Researchers from Bradford Royal Infirmary has designed the first in the world a revolutionary cardiac vest, which immediately alert doctors that patient having a heart attacks. Heart attack victim could be diagnosed up twelve hours earlier than the normal. Heartscape device contains eighty sensors which are attached to chest and back of a patient.
Heartscape cardiac vest will be the first which translate electric signals from the heart to doctors an instant 360 degree view of the heart. This 3-D computer image provides doctors with a more accurate picture of the organ than any other machine currently available.
The3-D computer image provide medics with detailed information within minutes about whether a patient is suffering an attack and where within the heart the problem is to be found. The conventional ECG (electrocardiograph) has its limitation, which means patients may face delay up to twelve hours, during that time continuous damage may be done.
Cardiology expert Professor W Frank Peacock, a specialist in emergency medicine at the Cleveland Clinic in Ohio, has spent two days at Bradford Royal Infirmary training staff on how to use the new device in advance of it being available to high-risk patients in the hospital’s A&E and medical admissions unit from next month.
The Heartscape vest would allow speedier treatment for heart attack patients but could also identify signs of heart disease, explained Dr James Dunbar, consultant physician at Bradford Royal Infirmary. Existing conventional machines are insensitive for diagnosis of heart disease. This new Heartscape vest will help us gain an instant in-depth 3D view, making it easier to interpret whether a patient is having a heart attack.

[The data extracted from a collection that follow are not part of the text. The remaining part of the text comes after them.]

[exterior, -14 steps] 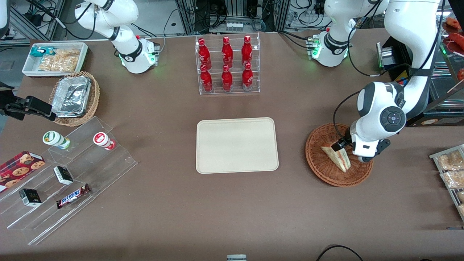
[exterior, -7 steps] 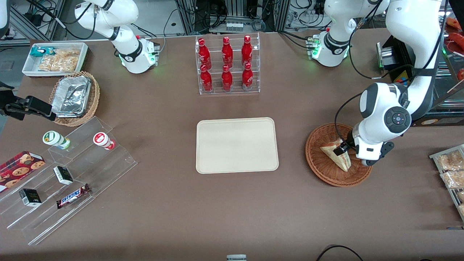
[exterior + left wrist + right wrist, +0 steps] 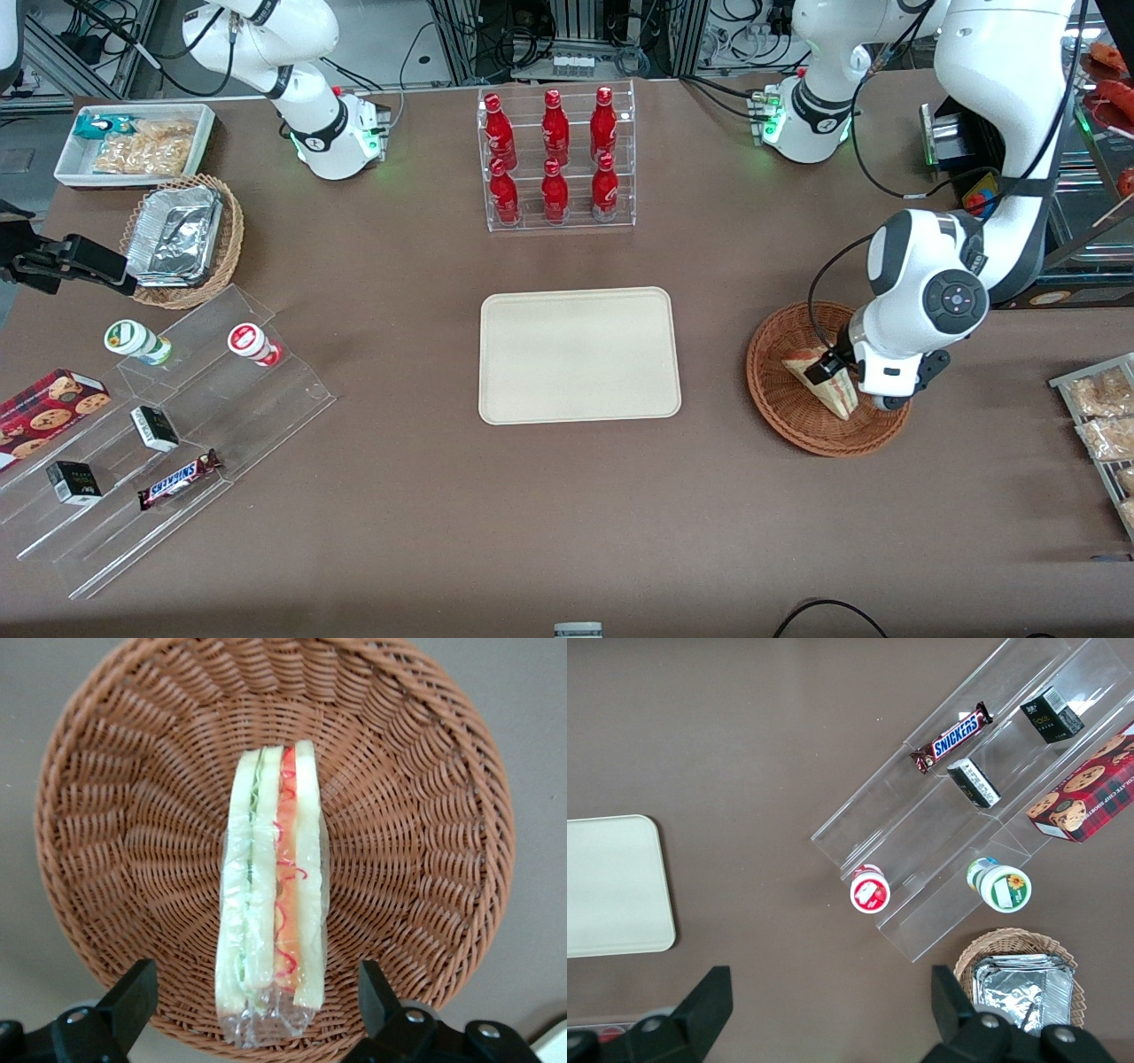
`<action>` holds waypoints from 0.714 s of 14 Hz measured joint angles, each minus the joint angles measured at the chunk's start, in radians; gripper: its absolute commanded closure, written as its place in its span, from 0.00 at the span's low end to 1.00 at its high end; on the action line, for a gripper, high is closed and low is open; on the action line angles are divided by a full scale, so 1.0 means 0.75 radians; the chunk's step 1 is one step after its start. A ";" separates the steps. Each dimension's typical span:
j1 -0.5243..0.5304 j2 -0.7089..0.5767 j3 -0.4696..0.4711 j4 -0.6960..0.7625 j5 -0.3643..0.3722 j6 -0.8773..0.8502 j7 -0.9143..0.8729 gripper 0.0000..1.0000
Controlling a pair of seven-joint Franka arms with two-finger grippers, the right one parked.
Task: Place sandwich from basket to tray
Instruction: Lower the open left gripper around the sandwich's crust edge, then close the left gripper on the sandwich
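While the sandwich lies in the basket, open jaws straddle it.

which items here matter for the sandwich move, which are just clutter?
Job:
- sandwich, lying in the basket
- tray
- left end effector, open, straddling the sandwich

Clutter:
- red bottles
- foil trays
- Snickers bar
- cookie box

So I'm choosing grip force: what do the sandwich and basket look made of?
Sandwich: soft pale bread, seemingly in glossy clear film, crinkled at one end. Basket: stiff reddish-brown woven wicker, ribbed weave, possibly plastic. The hand straddles the sandwich, fingers open.
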 measured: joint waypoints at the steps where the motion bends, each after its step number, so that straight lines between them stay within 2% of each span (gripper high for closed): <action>1: -0.004 0.008 0.000 0.000 0.000 0.006 -0.001 0.00; 5: -0.008 0.024 0.001 -0.001 0.000 0.027 -0.002 0.01; 7: -0.008 0.040 0.001 -0.003 0.000 0.037 -0.002 0.07; 8: -0.008 0.049 0.002 -0.003 0.000 0.041 -0.002 0.15; 9: -0.008 0.057 0.002 -0.003 0.000 0.043 -0.002 0.35; 10: -0.008 0.062 0.003 -0.003 0.000 0.044 -0.003 0.49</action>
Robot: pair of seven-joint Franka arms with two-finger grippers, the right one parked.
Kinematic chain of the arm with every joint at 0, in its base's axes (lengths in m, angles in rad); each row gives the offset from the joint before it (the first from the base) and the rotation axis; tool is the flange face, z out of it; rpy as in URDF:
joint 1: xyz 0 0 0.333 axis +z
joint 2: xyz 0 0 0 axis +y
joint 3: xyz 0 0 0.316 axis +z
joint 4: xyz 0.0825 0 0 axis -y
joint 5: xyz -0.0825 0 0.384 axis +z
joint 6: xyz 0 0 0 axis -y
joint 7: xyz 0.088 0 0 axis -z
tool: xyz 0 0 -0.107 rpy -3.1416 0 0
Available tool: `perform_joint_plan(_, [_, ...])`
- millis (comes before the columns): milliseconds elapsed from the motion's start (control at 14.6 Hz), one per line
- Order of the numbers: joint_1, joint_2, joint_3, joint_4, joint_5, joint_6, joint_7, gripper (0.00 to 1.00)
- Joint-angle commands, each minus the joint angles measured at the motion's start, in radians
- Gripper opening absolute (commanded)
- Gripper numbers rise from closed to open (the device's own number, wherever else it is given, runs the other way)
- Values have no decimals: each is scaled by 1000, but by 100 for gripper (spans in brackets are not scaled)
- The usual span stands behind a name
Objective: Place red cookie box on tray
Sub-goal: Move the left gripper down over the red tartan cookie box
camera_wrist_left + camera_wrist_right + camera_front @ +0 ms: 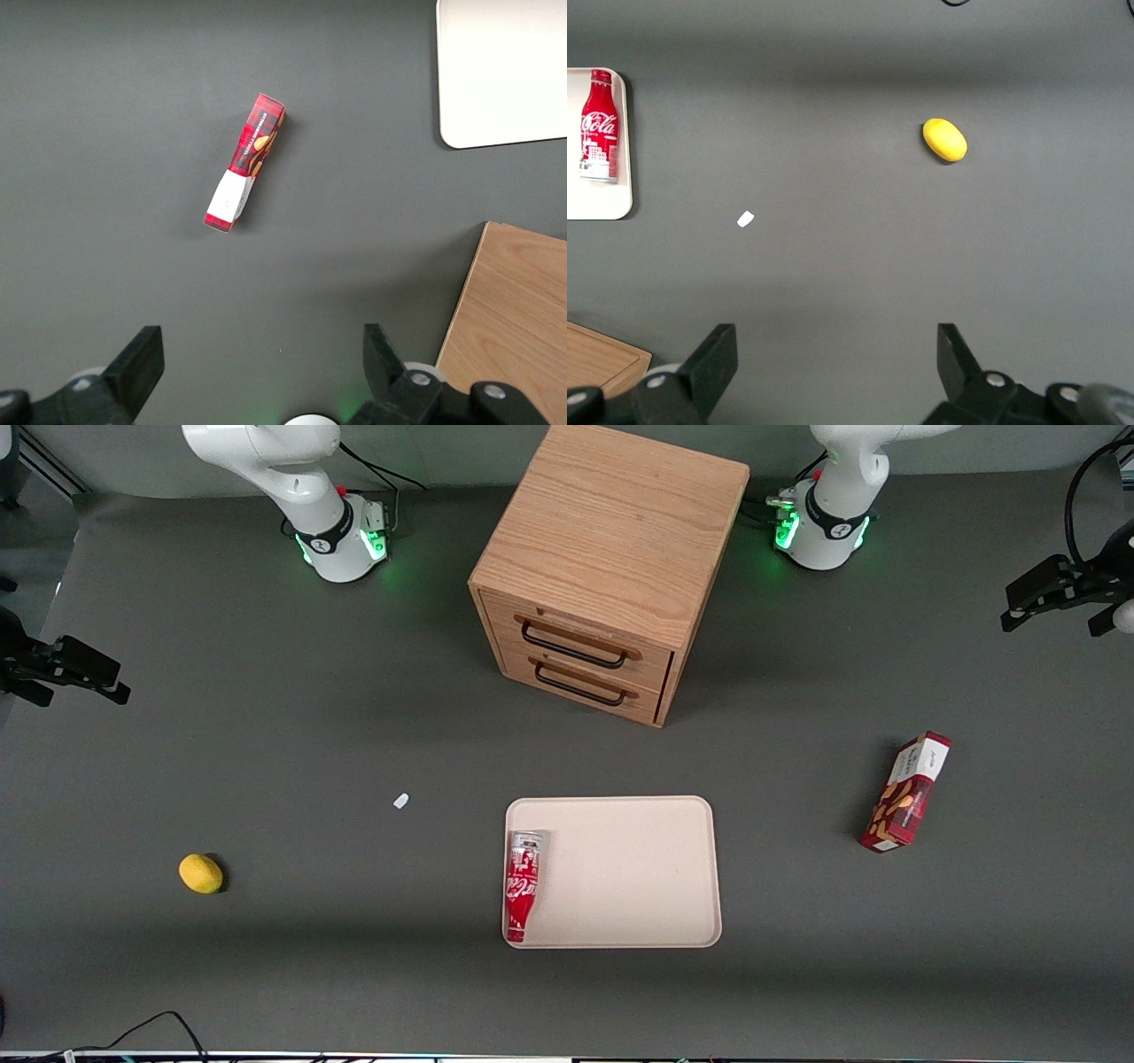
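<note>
The gripper (261, 372) hangs high over bare table, its two black fingers (142, 359) spread wide apart with nothing between them; in the front view it shows at the working arm's edge of the table (1059, 589). Taking the front view as a clock face centred on the tray (620, 815), the box (906, 792) lies on the dark mat at about three o'clock, well apart from the tray and toward the working arm's end of the table. It lies flat and slightly askew, its white end panel pointing toward one o'clock, away from the front camera, its cookie pictures facing up. From the wrist the box (245, 163) sits clear of the fingers, untouched. The tray's corner (461, 133) shows there too. On the tray a cola bottle (522, 885) lies along the rim nearest the parked arm. At twelve o'clock stands the cabinet (602, 567), both drawers closed. At nine o'clock, far off, rests a lemon (201, 873), with a small white scrap (401, 801) between it and the tray.
</note>
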Motion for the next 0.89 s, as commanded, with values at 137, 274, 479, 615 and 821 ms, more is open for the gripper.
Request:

It will enable treatment to start earlier and hopefully will lead to improved patient outcomes. Prof Clive Kay, trust medical director stated, the Heartscape cardiac vest would help identify high-risk patients, more quickly and ensuring faster treatments at a time when every minute counts.
They are excited about the potential impacts that Heartscape could have on the patients. If the Heartscape proves successful, this could have major, positive impact for patients across the NHS, particularly when trying to rapidly diagnose or exclude CHD (coronary heart disease) in the A&E department, added Paul Knee, managing director of Verathon Medical UK LTD, manufacturers of the Heartscape vest.